▶ _Task statement_:
Copy the result of filtering the entries below for lines that include the string "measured".

▶ _Source material_:
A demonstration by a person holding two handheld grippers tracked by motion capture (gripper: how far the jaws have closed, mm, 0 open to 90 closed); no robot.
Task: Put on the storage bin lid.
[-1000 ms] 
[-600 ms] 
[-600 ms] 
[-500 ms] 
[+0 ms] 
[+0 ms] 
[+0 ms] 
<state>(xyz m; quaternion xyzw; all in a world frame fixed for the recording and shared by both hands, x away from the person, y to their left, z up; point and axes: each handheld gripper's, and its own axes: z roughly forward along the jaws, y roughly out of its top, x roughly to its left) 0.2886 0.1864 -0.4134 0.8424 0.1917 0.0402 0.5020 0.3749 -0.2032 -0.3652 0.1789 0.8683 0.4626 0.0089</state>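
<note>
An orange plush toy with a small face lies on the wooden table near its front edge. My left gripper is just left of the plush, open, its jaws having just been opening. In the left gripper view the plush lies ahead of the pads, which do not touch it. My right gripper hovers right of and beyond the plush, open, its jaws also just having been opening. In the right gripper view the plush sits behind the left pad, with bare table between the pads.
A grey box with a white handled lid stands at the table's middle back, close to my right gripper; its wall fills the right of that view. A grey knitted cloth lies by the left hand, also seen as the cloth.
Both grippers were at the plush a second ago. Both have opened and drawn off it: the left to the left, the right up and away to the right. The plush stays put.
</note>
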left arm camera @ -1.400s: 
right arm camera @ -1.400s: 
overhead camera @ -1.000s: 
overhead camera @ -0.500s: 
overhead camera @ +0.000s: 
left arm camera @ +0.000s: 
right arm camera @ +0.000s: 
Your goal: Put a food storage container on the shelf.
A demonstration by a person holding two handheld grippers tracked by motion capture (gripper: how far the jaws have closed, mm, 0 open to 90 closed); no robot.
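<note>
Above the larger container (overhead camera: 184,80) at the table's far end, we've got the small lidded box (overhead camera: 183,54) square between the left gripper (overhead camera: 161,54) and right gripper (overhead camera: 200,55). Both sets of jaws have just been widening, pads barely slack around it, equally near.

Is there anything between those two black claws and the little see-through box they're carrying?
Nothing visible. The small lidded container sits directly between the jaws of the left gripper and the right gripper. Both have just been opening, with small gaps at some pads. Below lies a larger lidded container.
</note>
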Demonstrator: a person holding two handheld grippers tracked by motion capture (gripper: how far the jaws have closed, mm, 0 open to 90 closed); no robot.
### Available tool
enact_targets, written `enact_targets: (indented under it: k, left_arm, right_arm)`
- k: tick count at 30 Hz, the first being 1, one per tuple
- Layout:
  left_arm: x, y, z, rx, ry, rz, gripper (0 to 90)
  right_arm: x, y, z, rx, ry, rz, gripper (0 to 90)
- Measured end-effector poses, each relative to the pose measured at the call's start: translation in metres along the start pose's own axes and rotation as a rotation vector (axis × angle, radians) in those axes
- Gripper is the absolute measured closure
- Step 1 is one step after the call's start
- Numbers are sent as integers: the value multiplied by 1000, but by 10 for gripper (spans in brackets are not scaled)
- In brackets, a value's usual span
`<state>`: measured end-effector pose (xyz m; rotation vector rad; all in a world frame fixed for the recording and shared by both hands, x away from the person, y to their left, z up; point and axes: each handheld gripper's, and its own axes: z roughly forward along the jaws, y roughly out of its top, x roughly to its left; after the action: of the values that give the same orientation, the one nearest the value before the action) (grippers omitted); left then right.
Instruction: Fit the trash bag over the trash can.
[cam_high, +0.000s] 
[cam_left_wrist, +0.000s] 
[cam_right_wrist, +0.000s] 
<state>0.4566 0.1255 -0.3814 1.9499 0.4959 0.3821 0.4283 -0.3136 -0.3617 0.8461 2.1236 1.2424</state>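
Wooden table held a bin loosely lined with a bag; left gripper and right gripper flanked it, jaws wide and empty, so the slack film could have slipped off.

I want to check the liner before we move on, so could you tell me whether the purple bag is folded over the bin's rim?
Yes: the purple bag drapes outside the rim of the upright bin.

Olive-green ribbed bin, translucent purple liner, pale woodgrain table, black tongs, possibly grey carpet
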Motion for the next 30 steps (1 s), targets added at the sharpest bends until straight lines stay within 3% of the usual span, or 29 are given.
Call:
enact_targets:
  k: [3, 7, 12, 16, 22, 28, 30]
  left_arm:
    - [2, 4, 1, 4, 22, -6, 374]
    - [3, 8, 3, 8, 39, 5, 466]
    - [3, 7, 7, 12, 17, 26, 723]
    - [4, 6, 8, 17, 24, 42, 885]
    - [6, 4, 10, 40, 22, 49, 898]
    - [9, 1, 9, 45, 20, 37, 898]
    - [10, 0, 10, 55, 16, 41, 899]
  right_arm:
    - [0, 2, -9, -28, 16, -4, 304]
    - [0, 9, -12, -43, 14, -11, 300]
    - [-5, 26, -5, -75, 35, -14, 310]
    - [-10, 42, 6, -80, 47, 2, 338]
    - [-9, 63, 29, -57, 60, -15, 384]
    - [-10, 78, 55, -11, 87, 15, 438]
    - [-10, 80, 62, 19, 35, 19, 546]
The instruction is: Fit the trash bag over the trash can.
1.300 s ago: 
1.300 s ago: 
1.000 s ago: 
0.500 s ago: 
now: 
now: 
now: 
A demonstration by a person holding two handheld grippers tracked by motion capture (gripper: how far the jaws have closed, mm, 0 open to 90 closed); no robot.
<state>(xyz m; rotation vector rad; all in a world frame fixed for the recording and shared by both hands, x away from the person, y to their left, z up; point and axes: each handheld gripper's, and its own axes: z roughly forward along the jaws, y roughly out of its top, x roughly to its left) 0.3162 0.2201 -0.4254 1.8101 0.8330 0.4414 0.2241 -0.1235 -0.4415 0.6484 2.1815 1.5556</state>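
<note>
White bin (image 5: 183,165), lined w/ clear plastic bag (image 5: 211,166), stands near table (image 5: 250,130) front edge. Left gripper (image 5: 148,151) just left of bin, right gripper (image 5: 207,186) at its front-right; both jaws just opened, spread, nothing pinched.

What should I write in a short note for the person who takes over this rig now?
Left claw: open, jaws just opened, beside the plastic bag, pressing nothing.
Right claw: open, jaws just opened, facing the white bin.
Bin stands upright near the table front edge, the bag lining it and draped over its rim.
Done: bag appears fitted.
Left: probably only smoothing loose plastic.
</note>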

▶ _Solved exercise_:
- Measured end-effector poses, each relative to the pose measured at the call's start: translation in metres along the start pose's own axes and rotation as a rotation vector (axis × angle, radians) in those axes
- Gripper is the absolute measured closure
`<state>`: measured end-effector pose (xyz m; rotation vector rad; all in a world frame fixed for the recording and shared by both hands, x away from the person, y to their left, z up; point and axes: each handheld gripper's, and its own axes: z roughly forward along the jaws, y roughly out of its top, x roughly to its left; after the action: of the values that give the same orientation, the one nearest the value before the action) (grippers omitted); left then right.

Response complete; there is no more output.